WHAT YOU ARE ASKED TO DO
Output nothing but the line containing "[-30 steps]" and the lines after it through the end of the material below, each reproduced exactly.

DATA EXTRACT
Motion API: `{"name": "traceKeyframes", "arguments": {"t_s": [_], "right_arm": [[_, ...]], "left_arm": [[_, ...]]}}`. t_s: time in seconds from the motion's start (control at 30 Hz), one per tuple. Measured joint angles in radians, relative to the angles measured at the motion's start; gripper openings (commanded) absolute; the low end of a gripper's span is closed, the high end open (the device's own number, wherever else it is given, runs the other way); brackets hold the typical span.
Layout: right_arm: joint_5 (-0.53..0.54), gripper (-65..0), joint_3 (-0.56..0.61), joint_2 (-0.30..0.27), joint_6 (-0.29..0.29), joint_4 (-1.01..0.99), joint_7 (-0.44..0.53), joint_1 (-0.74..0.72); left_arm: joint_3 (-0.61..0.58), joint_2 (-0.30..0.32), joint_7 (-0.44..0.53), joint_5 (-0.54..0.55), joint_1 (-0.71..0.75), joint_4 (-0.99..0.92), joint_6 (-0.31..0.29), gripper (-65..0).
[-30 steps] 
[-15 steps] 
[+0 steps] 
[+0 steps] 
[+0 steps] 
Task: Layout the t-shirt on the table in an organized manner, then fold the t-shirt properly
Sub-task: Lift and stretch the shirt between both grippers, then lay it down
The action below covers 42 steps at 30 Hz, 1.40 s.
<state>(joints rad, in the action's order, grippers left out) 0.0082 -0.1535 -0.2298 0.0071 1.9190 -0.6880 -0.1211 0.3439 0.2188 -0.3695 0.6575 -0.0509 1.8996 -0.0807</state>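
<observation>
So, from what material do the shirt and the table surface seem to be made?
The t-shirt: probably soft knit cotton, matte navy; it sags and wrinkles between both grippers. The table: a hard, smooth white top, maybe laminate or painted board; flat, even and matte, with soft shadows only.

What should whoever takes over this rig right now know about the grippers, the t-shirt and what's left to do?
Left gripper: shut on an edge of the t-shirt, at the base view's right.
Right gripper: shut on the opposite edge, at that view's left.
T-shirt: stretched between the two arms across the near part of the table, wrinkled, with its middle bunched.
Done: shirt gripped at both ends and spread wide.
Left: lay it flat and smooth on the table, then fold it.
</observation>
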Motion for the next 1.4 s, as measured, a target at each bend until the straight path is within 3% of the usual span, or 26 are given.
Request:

OUTPUT OF THE TASK
[-30 steps] 
[-15 steps] 
[+0 steps] 
[+0 steps] 
[+0 steps] 
Task: Layout the t-shirt on the table in an organized manner, then fold the t-shirt properly
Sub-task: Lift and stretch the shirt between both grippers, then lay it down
The action below covers 42 steps at 30 Hz, 1.40 s.
<state>(joints rad, in the action's order, grippers left out) 0.0082 -0.1535 -0.2298 0.0071 1.9190 -0.6880 -0.1211 0.3439 0.2188 -0.3695 0.6575 -0.0509 1.8996 -0.0807</state>
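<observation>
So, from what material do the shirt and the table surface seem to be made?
The t-shirt: probably soft knit cotton, matte navy; it sags and wrinkles between both grippers. The table: a hard, smooth white top, maybe laminate or painted board; flat, even and matte, with soft shadows only.

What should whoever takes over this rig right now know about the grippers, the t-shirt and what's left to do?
Left gripper: shut on an edge of the t-shirt, at the base view's right.
Right gripper: shut on the opposite edge, at that view's left.
T-shirt: stretched between the two arms across the near part of the table, wrinkled, with its middle bunched.
Done: shirt gripped at both ends and spread wide.
Left: lay it flat and smooth on the table, then fold it.
</observation>
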Motion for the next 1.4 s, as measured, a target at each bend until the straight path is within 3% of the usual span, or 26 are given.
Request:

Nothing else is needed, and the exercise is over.